■ What to do ■
Would you please transcribe, exactly as written, the lines of the entries below starting at the one that holds "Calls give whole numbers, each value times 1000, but" and ending at the one that holds "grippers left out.", both included?

■ Data in this exercise ■
==*==

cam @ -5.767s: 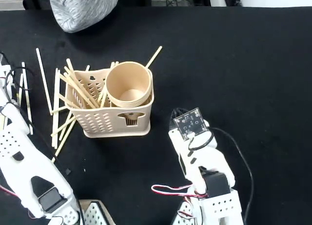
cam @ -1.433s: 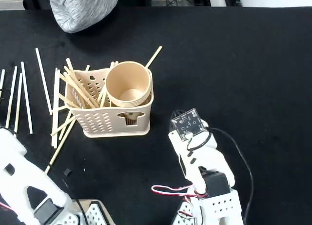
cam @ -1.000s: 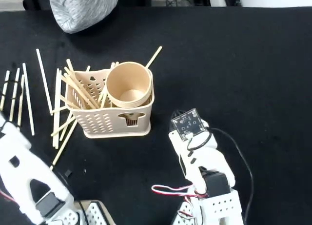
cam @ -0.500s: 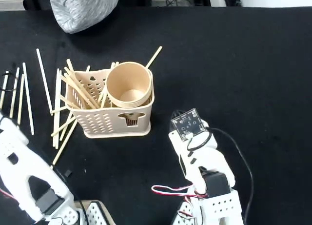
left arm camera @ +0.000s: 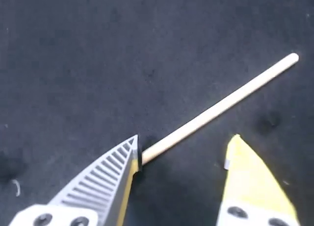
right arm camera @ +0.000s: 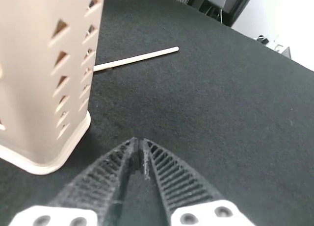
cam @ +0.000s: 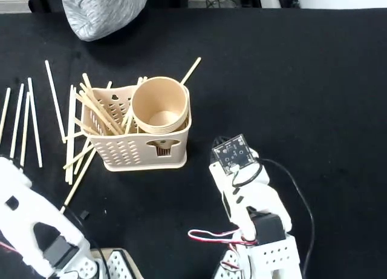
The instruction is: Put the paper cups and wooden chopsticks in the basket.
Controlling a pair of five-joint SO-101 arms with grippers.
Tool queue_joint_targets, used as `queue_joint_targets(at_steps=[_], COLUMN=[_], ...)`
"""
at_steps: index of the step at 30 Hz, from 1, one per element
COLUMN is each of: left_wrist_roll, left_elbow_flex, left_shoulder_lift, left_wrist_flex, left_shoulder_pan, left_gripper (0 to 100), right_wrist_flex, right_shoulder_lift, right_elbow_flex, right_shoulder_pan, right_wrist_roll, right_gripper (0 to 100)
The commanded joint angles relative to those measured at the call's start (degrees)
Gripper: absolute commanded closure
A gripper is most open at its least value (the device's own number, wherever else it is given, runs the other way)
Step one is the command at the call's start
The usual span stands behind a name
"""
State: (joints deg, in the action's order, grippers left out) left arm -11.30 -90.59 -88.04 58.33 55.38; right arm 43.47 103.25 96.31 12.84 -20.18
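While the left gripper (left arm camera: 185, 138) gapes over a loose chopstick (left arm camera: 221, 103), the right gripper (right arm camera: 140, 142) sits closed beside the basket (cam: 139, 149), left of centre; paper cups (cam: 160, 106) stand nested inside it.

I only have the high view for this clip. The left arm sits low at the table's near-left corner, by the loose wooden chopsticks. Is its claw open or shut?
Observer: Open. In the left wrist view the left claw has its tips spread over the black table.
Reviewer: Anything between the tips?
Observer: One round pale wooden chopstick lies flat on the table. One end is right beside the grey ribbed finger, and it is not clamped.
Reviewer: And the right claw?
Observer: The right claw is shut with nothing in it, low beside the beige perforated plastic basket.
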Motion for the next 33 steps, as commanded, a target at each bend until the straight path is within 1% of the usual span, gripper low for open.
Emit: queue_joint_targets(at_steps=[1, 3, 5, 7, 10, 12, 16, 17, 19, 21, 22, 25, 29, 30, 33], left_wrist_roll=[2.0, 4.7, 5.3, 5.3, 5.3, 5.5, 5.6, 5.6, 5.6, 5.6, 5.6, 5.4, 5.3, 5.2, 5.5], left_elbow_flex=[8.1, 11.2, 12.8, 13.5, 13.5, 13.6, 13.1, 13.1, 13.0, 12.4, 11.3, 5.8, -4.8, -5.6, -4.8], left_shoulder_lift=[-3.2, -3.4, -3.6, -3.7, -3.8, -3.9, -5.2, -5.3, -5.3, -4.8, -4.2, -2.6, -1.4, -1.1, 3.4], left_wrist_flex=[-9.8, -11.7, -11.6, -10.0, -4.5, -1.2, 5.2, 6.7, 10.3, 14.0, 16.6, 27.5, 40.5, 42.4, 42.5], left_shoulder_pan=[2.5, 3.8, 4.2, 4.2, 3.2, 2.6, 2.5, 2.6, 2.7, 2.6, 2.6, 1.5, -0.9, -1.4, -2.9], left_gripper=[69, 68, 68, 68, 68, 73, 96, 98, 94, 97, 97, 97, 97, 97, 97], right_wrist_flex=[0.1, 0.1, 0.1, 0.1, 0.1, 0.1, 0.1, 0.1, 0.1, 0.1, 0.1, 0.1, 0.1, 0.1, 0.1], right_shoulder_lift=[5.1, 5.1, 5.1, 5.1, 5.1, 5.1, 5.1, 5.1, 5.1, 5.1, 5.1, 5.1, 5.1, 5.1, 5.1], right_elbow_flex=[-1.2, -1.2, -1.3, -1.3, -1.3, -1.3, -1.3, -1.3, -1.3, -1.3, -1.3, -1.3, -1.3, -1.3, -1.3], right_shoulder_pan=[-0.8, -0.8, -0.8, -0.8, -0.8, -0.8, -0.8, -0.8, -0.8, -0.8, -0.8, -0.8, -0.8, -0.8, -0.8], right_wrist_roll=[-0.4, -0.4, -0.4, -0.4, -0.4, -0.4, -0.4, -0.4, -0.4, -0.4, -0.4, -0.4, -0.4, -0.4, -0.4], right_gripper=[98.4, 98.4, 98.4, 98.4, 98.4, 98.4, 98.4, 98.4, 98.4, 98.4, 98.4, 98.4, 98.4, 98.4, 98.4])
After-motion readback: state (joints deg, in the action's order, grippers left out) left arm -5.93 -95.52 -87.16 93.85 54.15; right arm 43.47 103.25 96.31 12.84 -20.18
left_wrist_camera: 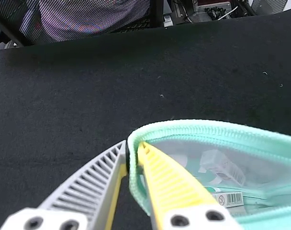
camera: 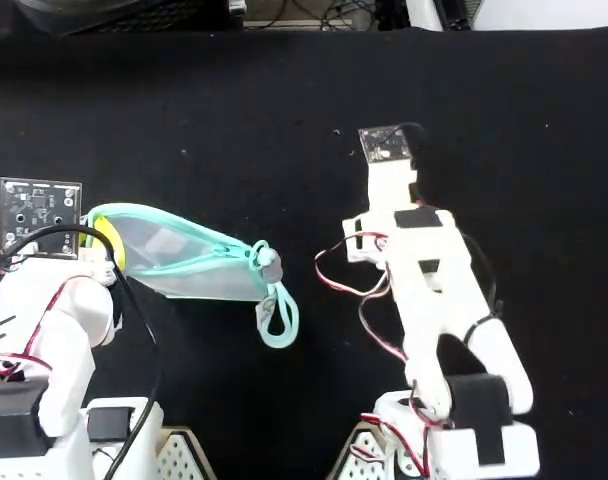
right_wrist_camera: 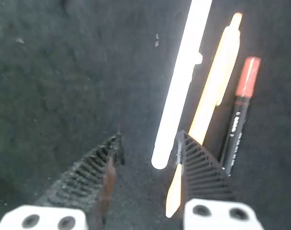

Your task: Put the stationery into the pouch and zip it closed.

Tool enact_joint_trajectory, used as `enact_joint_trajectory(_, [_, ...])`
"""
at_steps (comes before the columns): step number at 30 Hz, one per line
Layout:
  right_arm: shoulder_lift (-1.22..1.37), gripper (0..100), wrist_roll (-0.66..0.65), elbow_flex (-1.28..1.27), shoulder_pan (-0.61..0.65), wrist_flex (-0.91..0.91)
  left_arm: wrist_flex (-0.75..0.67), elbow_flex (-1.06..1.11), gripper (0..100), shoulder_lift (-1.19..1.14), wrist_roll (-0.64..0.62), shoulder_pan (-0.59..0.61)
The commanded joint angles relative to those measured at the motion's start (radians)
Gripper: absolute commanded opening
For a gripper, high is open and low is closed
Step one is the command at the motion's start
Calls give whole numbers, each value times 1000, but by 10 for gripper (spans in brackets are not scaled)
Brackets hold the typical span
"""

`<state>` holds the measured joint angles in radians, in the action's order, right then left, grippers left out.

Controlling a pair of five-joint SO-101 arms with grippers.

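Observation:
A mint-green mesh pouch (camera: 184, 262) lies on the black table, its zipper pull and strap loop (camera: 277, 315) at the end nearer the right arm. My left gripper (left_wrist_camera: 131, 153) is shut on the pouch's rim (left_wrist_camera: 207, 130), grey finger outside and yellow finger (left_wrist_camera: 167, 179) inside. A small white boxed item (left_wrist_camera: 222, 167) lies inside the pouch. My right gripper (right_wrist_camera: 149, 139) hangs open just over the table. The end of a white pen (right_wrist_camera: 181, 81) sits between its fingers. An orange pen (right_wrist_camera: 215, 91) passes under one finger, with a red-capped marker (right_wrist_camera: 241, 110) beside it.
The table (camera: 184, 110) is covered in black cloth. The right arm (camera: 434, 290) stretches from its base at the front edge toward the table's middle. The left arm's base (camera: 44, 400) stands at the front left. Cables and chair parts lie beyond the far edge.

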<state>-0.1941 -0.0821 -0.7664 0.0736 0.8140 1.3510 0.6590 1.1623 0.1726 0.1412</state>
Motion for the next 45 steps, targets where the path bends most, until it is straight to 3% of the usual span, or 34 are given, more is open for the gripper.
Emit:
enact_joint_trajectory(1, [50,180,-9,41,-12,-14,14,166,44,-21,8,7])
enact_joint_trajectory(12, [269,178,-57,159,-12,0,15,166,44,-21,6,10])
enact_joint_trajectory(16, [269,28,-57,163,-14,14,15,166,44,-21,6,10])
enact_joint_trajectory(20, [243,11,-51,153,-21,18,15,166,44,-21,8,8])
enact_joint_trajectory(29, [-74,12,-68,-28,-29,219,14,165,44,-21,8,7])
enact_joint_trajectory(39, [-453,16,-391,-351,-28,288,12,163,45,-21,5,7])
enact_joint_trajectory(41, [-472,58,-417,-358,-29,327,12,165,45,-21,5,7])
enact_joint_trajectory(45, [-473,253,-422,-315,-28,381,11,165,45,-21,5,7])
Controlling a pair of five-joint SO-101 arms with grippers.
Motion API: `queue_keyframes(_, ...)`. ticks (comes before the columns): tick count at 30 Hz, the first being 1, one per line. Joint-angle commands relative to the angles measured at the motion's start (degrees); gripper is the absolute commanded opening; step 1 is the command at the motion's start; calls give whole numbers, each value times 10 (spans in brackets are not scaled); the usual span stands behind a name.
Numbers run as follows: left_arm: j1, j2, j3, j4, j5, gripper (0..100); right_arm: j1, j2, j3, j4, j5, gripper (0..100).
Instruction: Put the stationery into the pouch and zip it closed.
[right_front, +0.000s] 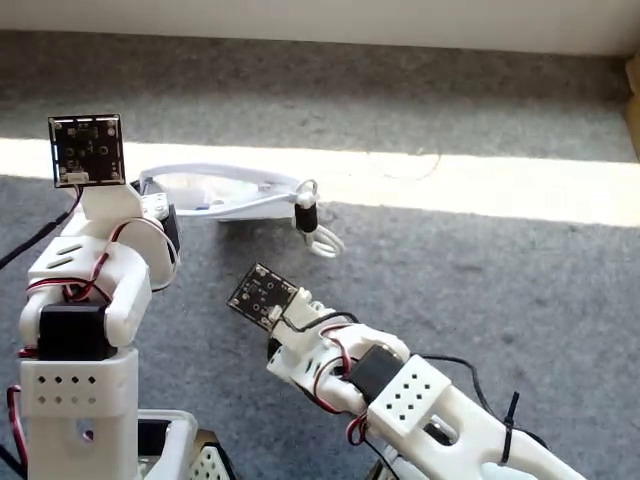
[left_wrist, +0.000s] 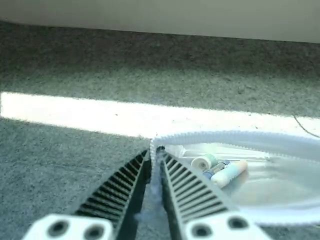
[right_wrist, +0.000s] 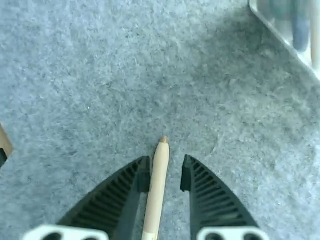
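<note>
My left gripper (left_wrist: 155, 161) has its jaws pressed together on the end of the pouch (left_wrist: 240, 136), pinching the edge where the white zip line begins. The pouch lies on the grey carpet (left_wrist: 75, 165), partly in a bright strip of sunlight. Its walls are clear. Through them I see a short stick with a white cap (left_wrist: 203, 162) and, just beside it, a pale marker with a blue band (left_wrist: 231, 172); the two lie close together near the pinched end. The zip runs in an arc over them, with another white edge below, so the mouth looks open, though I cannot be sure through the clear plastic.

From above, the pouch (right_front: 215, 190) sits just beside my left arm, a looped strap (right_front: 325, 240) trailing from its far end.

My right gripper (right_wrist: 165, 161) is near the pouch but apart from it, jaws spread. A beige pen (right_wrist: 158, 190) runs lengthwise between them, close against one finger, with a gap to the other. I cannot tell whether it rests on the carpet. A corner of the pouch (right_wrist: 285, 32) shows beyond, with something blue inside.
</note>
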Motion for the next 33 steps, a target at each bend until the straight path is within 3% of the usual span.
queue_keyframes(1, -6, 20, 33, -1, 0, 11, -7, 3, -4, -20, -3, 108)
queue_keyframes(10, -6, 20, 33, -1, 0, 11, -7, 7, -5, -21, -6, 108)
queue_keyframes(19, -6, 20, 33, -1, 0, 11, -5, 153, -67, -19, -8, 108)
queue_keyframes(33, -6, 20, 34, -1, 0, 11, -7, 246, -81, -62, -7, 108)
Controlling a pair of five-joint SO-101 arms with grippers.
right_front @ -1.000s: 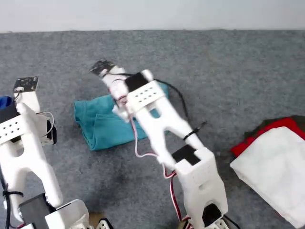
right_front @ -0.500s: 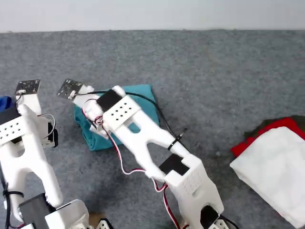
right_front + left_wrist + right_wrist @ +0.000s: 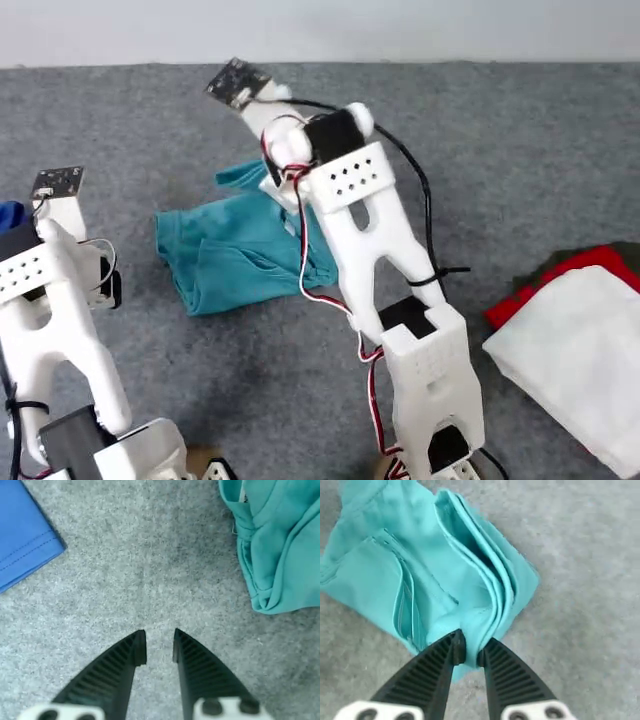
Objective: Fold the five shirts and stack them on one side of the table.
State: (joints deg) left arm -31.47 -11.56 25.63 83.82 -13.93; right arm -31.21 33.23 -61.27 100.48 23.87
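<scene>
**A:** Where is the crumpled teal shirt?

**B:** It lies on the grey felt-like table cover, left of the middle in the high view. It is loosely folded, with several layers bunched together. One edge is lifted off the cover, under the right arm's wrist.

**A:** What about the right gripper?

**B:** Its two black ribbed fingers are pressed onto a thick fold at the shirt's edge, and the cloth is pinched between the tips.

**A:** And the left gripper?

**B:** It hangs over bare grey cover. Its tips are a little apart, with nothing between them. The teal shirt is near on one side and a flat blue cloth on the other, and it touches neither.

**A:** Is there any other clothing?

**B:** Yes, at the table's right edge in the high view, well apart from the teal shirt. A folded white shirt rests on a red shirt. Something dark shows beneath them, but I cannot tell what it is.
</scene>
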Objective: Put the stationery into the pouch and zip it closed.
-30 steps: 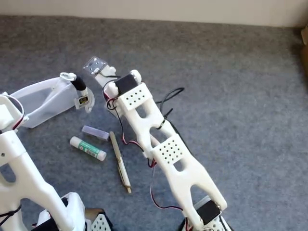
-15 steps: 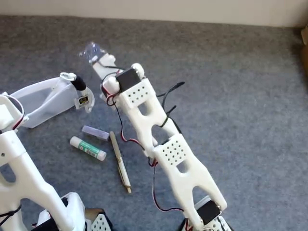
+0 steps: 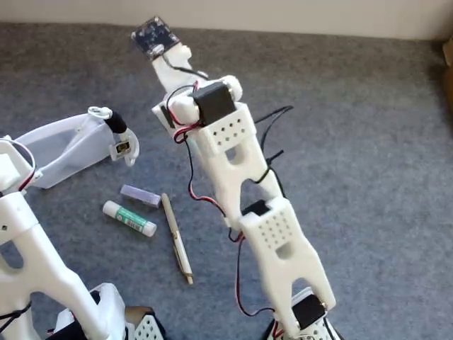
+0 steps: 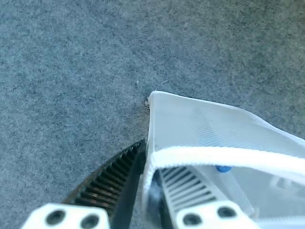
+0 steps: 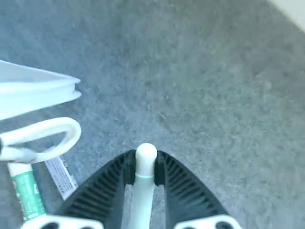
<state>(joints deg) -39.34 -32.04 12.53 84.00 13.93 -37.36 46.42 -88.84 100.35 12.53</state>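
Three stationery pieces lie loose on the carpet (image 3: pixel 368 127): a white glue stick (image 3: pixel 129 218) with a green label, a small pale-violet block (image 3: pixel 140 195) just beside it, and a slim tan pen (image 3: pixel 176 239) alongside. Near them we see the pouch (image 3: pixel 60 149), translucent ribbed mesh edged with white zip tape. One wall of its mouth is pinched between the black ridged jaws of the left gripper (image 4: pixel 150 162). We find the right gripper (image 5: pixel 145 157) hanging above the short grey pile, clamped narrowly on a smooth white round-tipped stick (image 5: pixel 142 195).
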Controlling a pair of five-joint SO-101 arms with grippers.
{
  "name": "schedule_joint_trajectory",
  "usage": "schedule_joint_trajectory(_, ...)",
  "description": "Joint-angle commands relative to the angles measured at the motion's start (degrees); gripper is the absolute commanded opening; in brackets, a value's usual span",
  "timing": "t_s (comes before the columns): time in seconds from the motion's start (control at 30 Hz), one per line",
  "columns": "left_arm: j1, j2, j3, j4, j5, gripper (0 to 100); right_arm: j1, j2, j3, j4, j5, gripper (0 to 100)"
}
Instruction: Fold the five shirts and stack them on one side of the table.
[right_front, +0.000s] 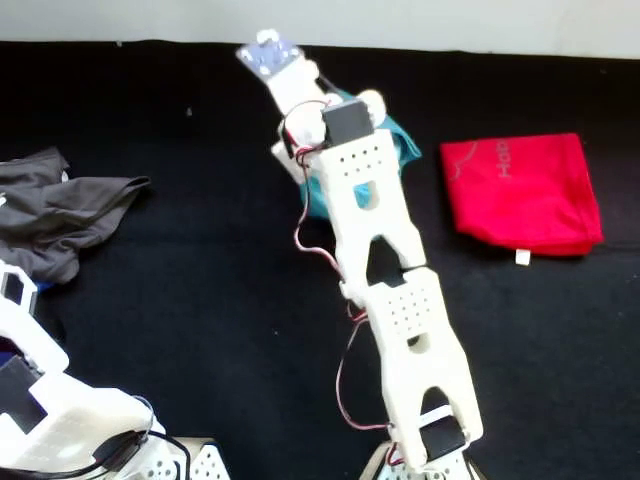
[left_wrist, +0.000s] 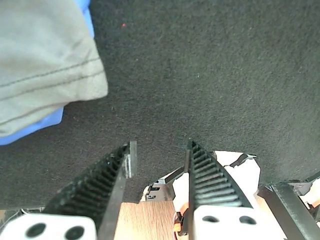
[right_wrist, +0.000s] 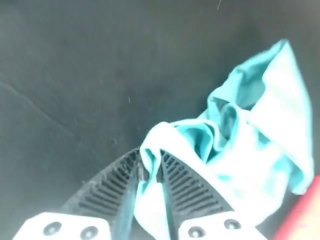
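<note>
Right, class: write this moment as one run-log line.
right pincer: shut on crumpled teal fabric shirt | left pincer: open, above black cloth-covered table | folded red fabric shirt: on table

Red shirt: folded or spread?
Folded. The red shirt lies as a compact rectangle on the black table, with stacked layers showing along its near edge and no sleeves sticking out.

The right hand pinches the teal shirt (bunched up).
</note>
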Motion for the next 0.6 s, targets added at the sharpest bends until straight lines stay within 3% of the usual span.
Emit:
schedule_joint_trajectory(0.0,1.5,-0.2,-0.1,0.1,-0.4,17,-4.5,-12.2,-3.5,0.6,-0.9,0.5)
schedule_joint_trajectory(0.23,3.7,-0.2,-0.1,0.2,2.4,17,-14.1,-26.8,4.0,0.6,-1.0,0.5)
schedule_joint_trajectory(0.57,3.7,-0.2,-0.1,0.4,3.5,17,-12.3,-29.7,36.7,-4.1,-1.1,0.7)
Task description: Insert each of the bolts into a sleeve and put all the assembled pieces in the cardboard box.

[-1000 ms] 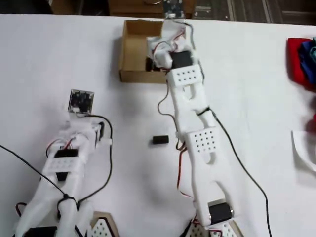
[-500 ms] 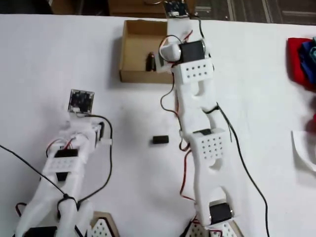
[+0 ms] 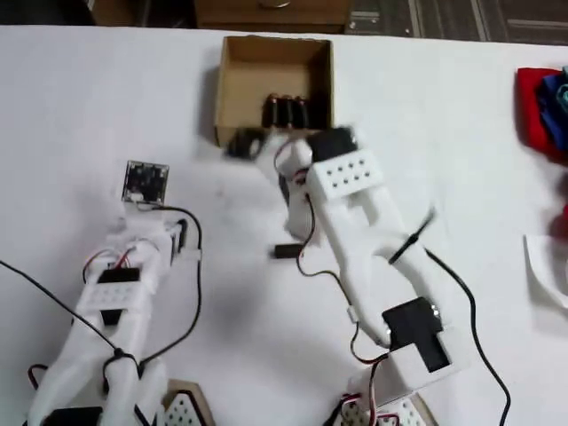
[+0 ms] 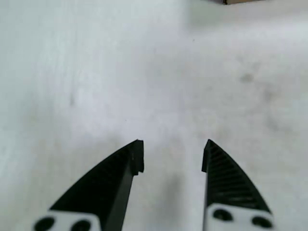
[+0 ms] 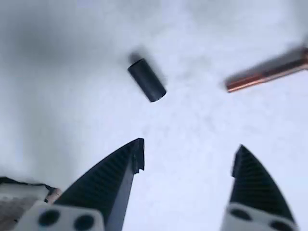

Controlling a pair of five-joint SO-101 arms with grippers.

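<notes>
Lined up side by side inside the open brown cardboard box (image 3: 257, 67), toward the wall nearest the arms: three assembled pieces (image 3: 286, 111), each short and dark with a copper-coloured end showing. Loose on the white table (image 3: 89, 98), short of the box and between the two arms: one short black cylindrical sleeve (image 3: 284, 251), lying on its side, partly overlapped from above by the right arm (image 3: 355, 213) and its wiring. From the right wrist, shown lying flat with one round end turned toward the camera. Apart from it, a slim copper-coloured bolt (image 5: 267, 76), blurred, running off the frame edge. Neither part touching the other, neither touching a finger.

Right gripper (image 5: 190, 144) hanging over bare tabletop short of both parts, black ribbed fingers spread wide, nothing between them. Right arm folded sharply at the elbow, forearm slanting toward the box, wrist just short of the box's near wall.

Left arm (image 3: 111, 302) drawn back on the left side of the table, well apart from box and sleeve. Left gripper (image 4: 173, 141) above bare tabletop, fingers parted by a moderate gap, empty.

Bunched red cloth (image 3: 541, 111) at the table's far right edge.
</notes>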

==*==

■ Your solution ■
Calls give whole numbers, each value times 1000, but by 10 for gripper (spans in brackets are not scaled)
Brackets hold the typical span
"""

`<state>` holds the measured joint angles in radians, in the action's order, right then left, grippers left out.

No more output will be produced for this exercise.